→ Activity
From the first line to the last, return the data exactly as it stands.

→ Supplied information
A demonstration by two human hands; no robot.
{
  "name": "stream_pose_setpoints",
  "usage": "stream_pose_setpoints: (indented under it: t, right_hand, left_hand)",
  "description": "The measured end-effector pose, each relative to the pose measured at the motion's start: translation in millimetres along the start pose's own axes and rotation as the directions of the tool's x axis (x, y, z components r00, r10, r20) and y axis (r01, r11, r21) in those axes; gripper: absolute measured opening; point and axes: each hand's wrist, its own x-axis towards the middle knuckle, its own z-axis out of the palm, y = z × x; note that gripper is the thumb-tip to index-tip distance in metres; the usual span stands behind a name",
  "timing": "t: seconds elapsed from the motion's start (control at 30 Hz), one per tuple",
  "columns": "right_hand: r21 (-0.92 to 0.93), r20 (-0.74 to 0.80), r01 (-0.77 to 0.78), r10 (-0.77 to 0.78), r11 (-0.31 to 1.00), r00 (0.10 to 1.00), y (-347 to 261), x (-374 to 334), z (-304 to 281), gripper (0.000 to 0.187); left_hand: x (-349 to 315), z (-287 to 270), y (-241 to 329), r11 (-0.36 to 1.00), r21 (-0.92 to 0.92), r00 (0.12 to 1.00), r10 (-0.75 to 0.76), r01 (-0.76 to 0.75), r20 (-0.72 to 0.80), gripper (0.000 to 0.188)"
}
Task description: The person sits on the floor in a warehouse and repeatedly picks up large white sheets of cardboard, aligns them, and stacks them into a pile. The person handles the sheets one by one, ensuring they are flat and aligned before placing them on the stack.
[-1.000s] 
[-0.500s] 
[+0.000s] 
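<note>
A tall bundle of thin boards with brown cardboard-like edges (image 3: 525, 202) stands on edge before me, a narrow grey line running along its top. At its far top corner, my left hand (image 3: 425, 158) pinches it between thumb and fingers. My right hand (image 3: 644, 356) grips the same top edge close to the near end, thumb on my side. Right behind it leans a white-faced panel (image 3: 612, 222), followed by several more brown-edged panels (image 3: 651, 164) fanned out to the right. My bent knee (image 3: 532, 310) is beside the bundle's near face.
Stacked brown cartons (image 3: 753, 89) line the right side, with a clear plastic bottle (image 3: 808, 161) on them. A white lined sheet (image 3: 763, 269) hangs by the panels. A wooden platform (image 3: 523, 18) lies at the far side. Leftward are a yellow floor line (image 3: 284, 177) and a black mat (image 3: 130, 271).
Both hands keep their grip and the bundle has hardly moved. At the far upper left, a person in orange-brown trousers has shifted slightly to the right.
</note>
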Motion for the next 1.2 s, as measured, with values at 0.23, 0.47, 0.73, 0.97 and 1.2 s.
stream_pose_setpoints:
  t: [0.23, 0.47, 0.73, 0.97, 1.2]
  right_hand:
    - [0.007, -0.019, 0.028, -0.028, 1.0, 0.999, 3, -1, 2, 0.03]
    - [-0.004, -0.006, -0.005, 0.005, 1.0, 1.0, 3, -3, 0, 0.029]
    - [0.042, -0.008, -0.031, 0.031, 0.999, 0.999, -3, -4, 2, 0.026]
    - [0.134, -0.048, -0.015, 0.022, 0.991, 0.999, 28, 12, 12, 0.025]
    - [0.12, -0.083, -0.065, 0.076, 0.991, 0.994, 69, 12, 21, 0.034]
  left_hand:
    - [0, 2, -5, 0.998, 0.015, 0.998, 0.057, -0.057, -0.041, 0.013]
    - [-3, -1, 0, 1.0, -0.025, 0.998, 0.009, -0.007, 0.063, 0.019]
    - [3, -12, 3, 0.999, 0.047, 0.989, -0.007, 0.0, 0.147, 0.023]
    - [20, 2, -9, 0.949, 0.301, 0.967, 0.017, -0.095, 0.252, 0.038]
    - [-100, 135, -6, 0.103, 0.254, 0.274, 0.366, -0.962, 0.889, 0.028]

→ Exercise solution
A demonstration by two human hands; no robot.
{
  "name": "stream_pose_setpoints",
  "usage": "stream_pose_setpoints: (indented under it: t, right_hand, left_hand)",
  "description": "The measured end-effector pose, each relative to the pose measured at the motion's start: translation in millimetres along the start pose's own axes and rotation as the directions of the tool's x axis (x, y, z components r00, r10, r20) and y axis (r01, r11, r21) in those axes; gripper: absolute measured opening; point and axes: each hand's wrist, its own x-axis towards the middle knuckle, its own z-axis out of the palm, y = z × x; note that gripper is the thumb-tip to index-tip distance in metres; the usual span stands behind a name",
  "timing": "t: seconds elapsed from the motion's start (control at 30 Hz), one per tuple",
  "columns": "right_hand: r21 (-0.92 to 0.93), r20 (-0.74 to 0.80), r01 (-0.77 to 0.78), r10 (-0.77 to 0.78), r11 (-0.31 to 1.00), r00 (0.10 to 1.00), y (-347 to 261), x (-374 to 334), z (-304 to 281), gripper (0.000 to 0.187); left_hand: x (-349 to 315), z (-287 to 270), y (-241 to 329), r11 (-0.36 to 1.00), r21 (-0.92 to 0.92), r00 (0.12 to 1.00), r10 (-0.75 to 0.76), r01 (-0.76 to 0.75), r20 (-0.72 to 0.80), gripper (0.000 to 0.188)"
}
Task description: The person sits on the floor in a warehouse and repeatedly picks up large white sheets of cardboard, aligns them, and stacks them into a pile. The person handles the sheets one by one, ensuring they are flat and aligned before placing them on the stack.
[-1.000s] 
[-0.500s] 
[+0.000s] 
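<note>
A tall bundle of thin boards with brown cardboard-like edges (image 3: 525, 202) stands on edge before me, a narrow grey line running along its top. At its far top corner, my left hand (image 3: 425, 158) pinches it between thumb and fingers. My right hand (image 3: 644, 356) grips the same top edge close to the near end, thumb on my side. Right behind it leans a white-faced panel (image 3: 612, 222), followed by several more brown-edged panels (image 3: 651, 164) fanned out to the right. My bent knee (image 3: 532, 310) is beside the bundle's near face.
Stacked brown cartons (image 3: 753, 89) line the right side, with a clear plastic bottle (image 3: 808, 161) on them. A white lined sheet (image 3: 763, 269) hangs by the panels. A wooden platform (image 3: 523, 18) lies at the far side. Leftward are a yellow floor line (image 3: 284, 177) and a black mat (image 3: 130, 271).
Both hands keep their grip and the bundle has hardly moved. At the far upper left, a person in orange-brown trousers has shifted slightly to the right.
</note>
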Motion for the next 1.2 s, as measured, with values at 0.23, 0.47, 0.73, 0.97 and 1.2 s.
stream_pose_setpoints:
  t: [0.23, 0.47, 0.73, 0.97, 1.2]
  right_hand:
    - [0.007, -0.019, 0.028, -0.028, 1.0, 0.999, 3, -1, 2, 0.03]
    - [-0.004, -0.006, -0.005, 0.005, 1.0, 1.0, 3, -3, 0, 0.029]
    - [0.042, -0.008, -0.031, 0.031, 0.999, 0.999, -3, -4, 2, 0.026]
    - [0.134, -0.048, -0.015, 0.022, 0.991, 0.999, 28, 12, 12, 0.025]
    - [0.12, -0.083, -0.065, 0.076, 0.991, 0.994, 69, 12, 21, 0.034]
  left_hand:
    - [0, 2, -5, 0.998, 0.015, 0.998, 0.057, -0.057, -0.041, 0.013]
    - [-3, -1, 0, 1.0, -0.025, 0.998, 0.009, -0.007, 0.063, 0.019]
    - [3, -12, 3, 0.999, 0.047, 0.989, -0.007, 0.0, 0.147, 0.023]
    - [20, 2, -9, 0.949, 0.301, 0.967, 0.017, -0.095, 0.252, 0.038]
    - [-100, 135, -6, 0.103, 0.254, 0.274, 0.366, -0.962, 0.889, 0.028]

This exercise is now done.